Jerit Pengungsi Gaza: Jika Bukan karena Tuhan dan Amal, Anak-anak dan Saya Kelaparan

JAKARTA - Nora Muhanna, seorang ibu yang mengungsi dari Kota Gaza mau tak mau menerima kenyataan pahit kembali melihat anaknya kelaparan.

Ia harus pulang dengan tangan hampa setelah antre lima sampai enam jam untuk sekantong roti demi makan anak-anaknya.

"Tidak ada pangan, dan bahkan jika tersedia, tidak ada uang,” kata Nora kepada AP, Senin 18 November waktu setempat.

Ibu lain yang juga mengungsi bernama Umm Shadi mengatakan, roti sebagai makanan pokok sering tidak tersedia di mana-mana karena kelangkaan tepung.

Jika pun ada di pasar, ia harus merogoh dompetnya dalam-dalam lantaran harga sekantung tepung melonjak jadi 400 shekel atau setara dengan Rp1,6 juta.

“Siapa yang bisa membeli sekantong tepung seharga 400 shekel?” tanyanya.

Sementara Refat Abed, mengaku putus asa dengan krisis sosial dan pangan yang sedang dihadapi warga Gaza yang terus dipaksa mengungsi Israel.

“Di mana saya bisa mendapatkan uang?” tanyanya.

“Apakah saya harus mengemis? Jika bukan karena Tuhan dan amal, anak-anak saya dan saya akan kelaparan,” sambung Abed.

Serangan udara Israel menghantam sekolah UNRWA di Kota Gaza menyebabkan sejumlah kematian pada 17 November 2024. Tempat ini seharusnya lokasi pengungsian aman bagi warga sipil. (UNRWA)

Baik Nora, Shadi maupun Abed harus bertahan di tengah jurang keputusasaan sebagai pengungsi di Deir Al-Balah yang sedang dilanda cuaca dingin.

Di luar pengungsiaan, Toko Roti Zadna bak bangunan yang mangkrak tanpa kegiatan jual-beli makanan.
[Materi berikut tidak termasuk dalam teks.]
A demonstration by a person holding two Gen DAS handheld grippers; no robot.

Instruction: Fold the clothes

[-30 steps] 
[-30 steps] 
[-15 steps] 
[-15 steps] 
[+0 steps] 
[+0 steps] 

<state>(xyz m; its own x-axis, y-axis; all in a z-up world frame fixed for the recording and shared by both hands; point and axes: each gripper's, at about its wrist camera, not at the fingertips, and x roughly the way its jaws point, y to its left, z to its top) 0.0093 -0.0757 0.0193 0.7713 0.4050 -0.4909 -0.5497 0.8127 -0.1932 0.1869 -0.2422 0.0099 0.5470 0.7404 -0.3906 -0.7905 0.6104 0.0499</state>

Para pengungsi di Deir Al-Balah hanya bisa berharap pada antrean jatah sup miju dan roti dari dapur amal darurat untuk menghentikan bunyi perut keroncongan mereka.

Hampir seluruh penduduk Gaza yang berjumlah sekitar 2,3 juta orang kini bergantung pada bantuan internasional untuk bertahan hidup.

Para dokter serta organisasi kemanusiaan yang beroperasi di tengah gempuran militer Israel di Jalur Gaza telah menegaskan kekurangan gizi sedang merajalela.

Para ahli gizi dan pangan mengatakan, kelaparan mungkin sudah terjadi di Gaza utara yang diinvasi habis-habisan.

Di tengah krisis makanan, militer Israel dituding sebagai biang kerok tidak bisa masuknya bantuan kemanusiaan pangan, air bersih, dan medis ke Gaza. Tentara Israel lengkap dengan senjata dan peralatan perangnya dianggap menghalangi pasokan pangan internasional untuk warga Gaza sehingga munculnya kelaparan.